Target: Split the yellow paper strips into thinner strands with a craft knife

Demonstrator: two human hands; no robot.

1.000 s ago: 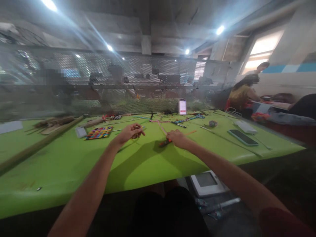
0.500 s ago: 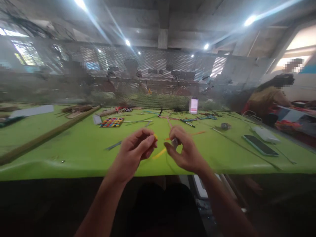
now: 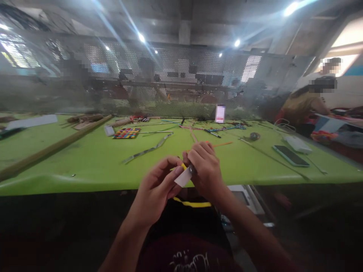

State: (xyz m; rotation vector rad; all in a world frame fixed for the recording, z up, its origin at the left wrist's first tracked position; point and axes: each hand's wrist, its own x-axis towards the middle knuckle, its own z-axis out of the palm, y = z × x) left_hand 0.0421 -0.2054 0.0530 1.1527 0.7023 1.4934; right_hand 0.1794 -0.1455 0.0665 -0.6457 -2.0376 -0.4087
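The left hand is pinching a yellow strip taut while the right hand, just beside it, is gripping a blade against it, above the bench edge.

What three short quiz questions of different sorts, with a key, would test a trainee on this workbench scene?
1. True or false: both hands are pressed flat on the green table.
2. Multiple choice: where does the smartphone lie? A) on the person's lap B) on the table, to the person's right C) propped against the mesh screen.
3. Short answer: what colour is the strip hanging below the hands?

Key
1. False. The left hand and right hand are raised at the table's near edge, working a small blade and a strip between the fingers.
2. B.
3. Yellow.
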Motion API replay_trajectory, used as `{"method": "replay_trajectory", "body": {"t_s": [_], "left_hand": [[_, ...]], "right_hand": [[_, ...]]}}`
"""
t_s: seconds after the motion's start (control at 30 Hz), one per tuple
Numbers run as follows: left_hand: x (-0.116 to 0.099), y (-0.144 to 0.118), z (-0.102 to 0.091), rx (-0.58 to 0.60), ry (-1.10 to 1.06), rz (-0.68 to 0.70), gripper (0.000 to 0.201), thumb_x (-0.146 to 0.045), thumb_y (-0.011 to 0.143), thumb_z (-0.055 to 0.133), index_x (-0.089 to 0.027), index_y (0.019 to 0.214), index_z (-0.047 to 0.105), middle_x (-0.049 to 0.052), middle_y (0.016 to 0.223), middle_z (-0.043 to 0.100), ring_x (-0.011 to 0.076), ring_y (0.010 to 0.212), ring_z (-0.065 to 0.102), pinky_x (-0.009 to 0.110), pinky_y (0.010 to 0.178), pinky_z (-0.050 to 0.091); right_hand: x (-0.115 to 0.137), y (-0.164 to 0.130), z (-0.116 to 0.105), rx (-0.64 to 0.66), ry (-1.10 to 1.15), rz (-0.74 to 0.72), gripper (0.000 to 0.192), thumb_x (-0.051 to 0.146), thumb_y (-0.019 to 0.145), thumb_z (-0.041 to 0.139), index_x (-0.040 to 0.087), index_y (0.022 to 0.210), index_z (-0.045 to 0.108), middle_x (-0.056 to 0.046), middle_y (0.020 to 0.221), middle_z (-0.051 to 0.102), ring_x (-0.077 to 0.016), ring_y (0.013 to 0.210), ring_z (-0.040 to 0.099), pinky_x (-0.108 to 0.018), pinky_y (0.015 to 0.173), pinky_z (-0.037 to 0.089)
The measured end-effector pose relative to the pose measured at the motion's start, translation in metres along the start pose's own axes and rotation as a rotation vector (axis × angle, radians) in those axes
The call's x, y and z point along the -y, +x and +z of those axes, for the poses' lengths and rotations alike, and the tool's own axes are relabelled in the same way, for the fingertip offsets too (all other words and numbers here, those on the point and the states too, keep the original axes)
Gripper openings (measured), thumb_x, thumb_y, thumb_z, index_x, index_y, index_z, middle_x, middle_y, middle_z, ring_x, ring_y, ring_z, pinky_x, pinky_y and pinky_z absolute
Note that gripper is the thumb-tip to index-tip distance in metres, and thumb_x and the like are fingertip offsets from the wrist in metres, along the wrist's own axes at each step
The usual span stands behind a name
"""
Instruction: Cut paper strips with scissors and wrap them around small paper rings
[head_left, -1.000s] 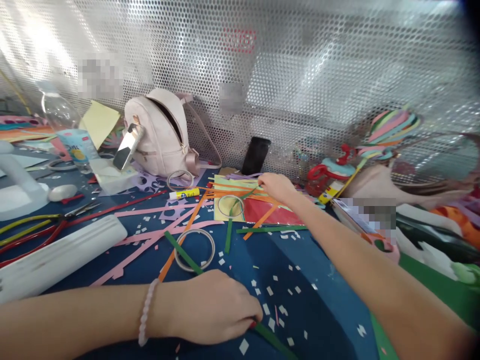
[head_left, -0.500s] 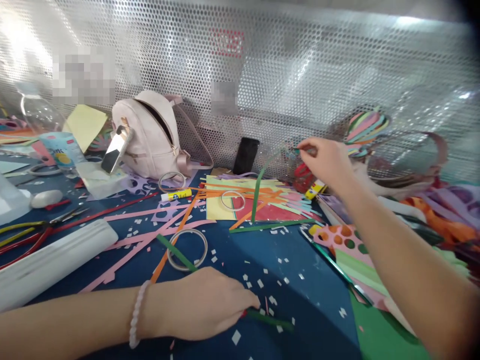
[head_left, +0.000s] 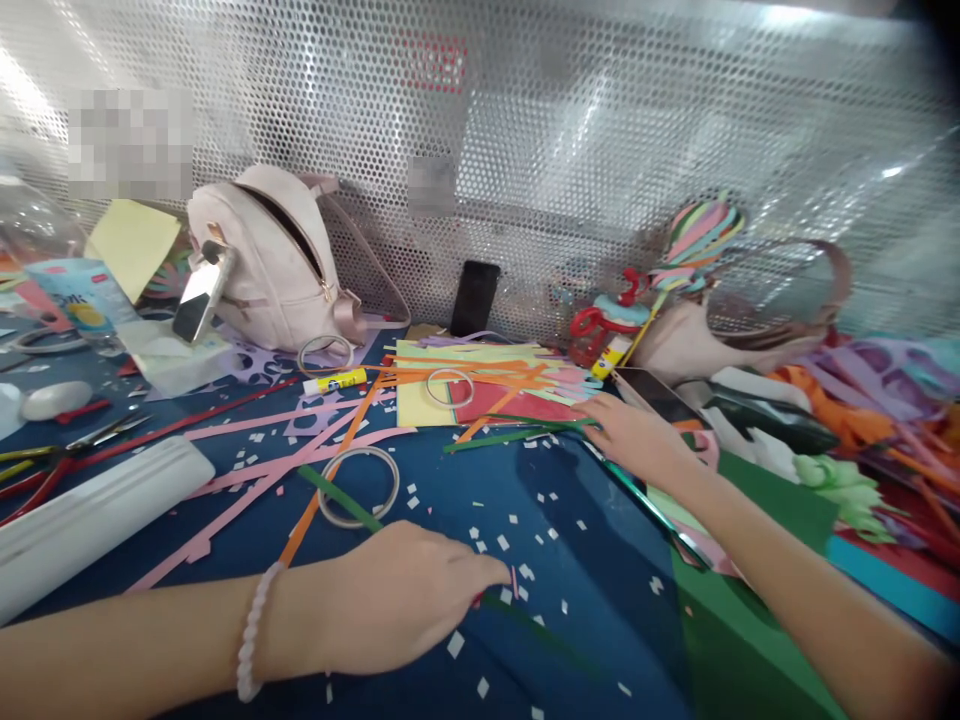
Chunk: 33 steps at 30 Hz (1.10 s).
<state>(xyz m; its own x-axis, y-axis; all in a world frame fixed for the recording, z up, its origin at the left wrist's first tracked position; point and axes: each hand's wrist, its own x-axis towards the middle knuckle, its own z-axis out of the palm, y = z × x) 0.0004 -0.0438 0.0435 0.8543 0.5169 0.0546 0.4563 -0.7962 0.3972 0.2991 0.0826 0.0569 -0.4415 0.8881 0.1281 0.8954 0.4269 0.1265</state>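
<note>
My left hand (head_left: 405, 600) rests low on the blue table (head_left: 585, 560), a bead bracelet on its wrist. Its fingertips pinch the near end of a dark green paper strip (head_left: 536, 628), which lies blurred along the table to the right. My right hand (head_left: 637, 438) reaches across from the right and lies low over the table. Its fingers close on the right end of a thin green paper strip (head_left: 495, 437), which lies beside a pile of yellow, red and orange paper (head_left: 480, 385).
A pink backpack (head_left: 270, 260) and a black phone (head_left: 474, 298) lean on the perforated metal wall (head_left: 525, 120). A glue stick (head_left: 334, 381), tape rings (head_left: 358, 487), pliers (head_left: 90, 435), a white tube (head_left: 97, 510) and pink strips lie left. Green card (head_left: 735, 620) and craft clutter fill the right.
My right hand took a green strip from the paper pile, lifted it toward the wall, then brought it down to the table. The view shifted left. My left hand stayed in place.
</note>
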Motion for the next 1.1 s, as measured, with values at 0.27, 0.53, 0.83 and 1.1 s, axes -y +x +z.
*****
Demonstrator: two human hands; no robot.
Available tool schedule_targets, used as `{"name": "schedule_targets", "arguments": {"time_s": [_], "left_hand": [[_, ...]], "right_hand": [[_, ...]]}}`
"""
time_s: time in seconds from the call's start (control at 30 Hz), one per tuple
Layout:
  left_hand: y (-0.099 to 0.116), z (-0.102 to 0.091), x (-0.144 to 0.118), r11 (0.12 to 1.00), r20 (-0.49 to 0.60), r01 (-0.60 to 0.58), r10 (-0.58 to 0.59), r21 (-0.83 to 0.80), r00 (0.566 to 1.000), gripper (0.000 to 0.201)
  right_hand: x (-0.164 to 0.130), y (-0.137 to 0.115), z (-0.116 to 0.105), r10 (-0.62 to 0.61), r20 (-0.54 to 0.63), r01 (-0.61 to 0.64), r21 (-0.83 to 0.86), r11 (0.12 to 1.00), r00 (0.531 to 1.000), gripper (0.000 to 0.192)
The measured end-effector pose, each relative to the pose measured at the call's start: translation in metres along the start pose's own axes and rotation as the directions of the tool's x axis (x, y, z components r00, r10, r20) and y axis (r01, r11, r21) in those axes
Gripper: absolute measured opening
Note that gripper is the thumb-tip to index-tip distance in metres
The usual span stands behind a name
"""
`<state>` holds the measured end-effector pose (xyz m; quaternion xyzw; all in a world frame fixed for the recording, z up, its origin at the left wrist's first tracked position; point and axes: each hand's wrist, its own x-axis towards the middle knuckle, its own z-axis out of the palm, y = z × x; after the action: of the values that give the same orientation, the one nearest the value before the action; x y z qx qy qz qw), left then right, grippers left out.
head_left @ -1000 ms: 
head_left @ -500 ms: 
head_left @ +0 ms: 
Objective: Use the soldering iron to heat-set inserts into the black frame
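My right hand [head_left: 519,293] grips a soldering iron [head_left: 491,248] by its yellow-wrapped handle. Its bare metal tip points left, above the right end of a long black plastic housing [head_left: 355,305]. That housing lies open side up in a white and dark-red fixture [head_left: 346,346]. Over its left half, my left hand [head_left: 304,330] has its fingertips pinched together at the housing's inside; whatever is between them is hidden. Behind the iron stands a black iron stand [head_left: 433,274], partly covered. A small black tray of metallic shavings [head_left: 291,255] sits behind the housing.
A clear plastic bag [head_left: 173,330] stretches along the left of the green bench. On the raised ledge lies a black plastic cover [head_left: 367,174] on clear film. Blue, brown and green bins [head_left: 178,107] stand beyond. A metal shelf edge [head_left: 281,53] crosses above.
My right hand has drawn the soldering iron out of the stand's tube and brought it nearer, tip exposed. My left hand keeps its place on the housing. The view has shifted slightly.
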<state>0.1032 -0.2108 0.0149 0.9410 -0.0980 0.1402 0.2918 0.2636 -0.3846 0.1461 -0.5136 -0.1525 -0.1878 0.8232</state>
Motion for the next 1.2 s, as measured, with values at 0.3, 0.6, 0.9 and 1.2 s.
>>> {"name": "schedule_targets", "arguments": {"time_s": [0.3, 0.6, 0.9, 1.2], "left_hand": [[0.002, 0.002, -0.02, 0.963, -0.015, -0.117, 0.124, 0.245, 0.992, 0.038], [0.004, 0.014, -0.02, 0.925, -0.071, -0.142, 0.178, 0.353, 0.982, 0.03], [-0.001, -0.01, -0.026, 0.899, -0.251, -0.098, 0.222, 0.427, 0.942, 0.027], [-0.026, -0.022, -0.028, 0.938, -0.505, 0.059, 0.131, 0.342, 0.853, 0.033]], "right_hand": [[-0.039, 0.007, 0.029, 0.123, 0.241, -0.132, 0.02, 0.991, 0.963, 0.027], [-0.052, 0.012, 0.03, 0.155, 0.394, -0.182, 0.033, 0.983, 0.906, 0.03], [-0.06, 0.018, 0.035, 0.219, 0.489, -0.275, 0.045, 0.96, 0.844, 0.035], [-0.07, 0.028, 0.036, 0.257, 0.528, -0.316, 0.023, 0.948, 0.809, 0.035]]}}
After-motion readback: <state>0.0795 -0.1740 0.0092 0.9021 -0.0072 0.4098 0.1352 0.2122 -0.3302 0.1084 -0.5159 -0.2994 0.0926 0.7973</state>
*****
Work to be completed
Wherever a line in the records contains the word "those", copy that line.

Your solution
The measured end-effector pose relative to the pose measured at the motion's start, translation in metres along the start pose's own axes and rotation as a rotation vector (axis × angle, radians) in those axes
The call's x, y and z point along the -y, +x and +z of those axes, for the poses' lengths and rotations alike, and the tool's own axes are relabelled in the same way, for the fingertip offsets too (all other words and numbers here, those on the point and the states too, keep the original axes)
The measured end-effector pose, each relative to the pose measured at the call's start: translation in metres along the start pose's own axes and rotation as the directions of the tool's x axis (x, y, z components r00, r10, r20) and y axis (r01, r11, r21) in those axes

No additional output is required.